Bondholders’ involved in a case against Caesars Entertainment Corp lost the opportunity for an early resolution in a lawsuit after a United States District Judge ruled in the casino’s favor. The case will go to trial instead of a quick ruling wanted by bondholders’ who allege that the company did not honor their guarantees of bonds issued by the bankrupt subsidiary.

Last Tuesday, Shira Scheindlin, a US District Judge in Manhattan ruled that there are material disputes in connection with a stock sale in 2014, the month of May that impacted the guarantees of $750 million in unsecured bonds. The disputes would have to be resolved during a trial, according to Scheindlin, which denied the quick ruling request by bondholders’.

Bondholders Frederick Barton Danner and MeehanCombs Global Credit Opportunities Funds allege that Caesars are in violation of the Trust Indenture Act or the TIA. The bondholders say Caesars released consent guarantees of bonds that were issued by the bankrupt operating unit. An attorney for MeehanCombs, James Millar, stated they are looking forward to going to trial on the issues in the future, letting the chips fall where they may. Caesars has yet to comment.

The ruling by Scheindlin is similar to a decision back in August of 2015 when a case was brought to light from other bondholders who were suing Caesars for similar violations based on the TIA. This law was created during the era of the Great Depression as a means to protect bondholders.

Caesars has stated that if they lose the cases involving TIA, then they would most likely be forced to file bankruptcy like their operating unit. However, the MeehanCombs case may be put on hold instead of proceeding to trial.
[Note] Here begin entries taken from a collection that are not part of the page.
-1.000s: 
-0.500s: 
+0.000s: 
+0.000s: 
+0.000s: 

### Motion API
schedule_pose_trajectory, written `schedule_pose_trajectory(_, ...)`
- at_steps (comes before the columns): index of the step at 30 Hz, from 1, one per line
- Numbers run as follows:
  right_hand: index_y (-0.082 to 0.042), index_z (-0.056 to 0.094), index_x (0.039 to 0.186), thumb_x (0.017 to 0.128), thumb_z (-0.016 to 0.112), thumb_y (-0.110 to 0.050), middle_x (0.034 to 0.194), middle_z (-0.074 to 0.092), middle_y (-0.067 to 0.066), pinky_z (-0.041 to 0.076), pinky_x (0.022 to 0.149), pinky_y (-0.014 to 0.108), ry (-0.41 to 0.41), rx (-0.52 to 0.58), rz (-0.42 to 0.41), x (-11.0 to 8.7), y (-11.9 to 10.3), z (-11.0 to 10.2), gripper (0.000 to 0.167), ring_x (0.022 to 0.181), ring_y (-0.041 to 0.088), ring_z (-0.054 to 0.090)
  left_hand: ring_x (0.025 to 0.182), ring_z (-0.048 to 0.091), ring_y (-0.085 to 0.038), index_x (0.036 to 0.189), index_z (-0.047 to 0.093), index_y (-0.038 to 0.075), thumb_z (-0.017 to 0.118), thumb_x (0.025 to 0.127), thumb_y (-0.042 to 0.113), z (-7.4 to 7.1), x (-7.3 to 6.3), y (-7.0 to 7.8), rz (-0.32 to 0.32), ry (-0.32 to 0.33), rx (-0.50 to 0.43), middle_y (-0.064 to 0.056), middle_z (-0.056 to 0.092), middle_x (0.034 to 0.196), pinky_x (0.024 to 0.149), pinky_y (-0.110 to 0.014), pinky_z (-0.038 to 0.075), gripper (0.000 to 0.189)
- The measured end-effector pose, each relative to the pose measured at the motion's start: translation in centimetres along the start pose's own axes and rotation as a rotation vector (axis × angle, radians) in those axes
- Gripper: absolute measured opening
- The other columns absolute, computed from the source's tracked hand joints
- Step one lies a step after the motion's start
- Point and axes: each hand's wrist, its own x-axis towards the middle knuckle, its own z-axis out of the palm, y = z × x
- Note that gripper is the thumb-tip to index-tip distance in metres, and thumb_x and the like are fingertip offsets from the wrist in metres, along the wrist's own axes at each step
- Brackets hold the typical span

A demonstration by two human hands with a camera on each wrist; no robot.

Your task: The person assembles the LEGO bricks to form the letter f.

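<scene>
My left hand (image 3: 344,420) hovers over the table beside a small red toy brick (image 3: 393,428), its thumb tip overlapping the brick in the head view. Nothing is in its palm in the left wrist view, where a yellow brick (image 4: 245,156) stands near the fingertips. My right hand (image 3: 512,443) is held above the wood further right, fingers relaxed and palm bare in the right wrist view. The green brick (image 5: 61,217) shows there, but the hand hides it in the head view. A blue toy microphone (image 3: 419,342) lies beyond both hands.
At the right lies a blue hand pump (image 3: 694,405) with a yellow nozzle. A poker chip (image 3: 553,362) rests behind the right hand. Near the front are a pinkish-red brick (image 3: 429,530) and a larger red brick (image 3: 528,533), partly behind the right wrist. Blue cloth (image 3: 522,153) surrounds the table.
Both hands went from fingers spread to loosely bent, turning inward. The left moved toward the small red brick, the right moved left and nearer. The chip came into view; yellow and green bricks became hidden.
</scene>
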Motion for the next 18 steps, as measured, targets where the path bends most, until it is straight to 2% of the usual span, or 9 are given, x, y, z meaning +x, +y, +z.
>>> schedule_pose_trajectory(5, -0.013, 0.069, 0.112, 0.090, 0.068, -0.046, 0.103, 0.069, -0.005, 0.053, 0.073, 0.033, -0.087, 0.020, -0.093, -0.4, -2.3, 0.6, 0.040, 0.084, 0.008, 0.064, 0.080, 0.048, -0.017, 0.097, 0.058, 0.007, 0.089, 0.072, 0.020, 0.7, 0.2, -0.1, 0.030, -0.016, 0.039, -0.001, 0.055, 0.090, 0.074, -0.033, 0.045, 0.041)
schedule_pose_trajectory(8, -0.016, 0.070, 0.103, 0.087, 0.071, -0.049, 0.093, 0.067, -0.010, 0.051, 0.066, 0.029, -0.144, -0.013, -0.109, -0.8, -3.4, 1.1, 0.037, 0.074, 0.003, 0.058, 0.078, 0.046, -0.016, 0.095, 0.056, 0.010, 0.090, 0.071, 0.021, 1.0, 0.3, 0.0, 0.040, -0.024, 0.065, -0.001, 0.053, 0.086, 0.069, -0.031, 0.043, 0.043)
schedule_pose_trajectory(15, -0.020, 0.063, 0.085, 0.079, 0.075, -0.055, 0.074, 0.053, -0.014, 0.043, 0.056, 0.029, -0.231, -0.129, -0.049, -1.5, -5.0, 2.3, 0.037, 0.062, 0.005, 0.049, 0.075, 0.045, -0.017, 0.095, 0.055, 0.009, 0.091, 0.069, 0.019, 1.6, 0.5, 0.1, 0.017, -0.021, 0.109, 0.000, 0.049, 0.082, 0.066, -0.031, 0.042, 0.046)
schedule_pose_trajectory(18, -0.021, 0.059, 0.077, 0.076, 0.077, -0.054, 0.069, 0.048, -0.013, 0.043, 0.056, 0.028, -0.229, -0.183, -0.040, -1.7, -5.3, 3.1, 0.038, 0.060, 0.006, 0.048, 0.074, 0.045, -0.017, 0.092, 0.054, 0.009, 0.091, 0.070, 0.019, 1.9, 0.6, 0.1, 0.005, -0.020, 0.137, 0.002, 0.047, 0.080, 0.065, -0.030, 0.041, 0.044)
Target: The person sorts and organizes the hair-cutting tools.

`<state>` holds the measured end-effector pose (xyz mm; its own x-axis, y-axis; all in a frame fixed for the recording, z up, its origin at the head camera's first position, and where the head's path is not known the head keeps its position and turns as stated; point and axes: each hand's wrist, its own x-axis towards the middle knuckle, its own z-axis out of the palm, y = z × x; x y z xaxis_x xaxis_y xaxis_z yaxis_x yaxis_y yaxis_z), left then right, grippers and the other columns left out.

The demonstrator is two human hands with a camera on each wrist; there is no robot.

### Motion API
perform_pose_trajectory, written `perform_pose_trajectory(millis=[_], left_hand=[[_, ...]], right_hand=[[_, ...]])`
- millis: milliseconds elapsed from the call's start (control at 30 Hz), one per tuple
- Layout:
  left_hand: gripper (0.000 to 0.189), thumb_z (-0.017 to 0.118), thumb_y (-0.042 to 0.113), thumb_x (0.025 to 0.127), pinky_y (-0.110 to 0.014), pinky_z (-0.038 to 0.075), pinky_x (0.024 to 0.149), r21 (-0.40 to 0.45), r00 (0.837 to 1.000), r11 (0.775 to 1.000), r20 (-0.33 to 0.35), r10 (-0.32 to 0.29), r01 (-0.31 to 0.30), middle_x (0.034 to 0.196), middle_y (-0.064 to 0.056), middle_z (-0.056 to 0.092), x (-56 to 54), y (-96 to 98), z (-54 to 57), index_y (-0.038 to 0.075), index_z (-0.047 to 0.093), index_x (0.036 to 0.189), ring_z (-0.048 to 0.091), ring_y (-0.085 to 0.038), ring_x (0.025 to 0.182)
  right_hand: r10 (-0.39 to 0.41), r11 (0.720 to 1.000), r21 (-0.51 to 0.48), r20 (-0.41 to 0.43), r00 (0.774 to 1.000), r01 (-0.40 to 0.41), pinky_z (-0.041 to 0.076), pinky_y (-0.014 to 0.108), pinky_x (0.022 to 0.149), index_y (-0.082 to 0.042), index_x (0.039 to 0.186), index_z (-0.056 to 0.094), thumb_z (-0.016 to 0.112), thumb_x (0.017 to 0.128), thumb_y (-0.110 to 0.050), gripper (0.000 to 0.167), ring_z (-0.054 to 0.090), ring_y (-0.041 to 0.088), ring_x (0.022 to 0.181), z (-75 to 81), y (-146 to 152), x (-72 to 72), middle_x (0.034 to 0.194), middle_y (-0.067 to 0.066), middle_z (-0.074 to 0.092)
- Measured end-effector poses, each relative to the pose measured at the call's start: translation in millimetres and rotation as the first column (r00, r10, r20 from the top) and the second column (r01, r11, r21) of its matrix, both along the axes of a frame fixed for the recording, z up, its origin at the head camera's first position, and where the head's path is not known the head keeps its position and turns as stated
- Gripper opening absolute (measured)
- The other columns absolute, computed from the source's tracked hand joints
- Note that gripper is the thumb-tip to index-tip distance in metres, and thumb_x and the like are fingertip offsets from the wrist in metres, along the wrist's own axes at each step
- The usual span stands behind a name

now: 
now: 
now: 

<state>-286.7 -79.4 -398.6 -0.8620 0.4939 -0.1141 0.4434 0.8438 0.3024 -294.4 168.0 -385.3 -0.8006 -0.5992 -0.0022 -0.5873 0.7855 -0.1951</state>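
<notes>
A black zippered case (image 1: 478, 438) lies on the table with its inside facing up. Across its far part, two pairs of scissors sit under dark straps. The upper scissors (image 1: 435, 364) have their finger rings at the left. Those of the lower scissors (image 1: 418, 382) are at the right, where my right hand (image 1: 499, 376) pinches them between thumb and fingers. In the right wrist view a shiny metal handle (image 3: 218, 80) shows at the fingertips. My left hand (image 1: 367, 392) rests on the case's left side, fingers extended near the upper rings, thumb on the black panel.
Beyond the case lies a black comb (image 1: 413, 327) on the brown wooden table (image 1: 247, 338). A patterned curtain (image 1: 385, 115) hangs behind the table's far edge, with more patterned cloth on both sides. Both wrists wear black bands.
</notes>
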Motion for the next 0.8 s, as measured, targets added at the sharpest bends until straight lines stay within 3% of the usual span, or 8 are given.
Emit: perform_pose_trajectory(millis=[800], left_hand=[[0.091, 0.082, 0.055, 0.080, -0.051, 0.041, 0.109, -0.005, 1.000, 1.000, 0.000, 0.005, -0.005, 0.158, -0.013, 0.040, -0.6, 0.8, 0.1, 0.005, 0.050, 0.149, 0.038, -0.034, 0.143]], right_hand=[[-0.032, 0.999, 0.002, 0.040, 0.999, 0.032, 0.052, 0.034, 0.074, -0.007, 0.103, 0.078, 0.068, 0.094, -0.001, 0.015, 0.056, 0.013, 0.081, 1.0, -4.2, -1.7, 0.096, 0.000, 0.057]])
Soon after the ruling, Caesars filed court papers stating they would seek an injunction staying the case until 60 days after Richard Davis, an independent examiner, was able to complete and investigation into the alleged fraudulent transfers of the assets of the casino company.

United States Bankruptcy Judge Benjamin Goldgar ordered the examiner, who should have a report completed by early this year. Creditors allege that prior to bankruptcy, years of asset transfers by the operating unit of Caesars put many casinos beyond the reach of creditors.

The operating unit has around $18 billion in debt, which it has been trying to restrict with a consensus in bankruptcy with their creditors.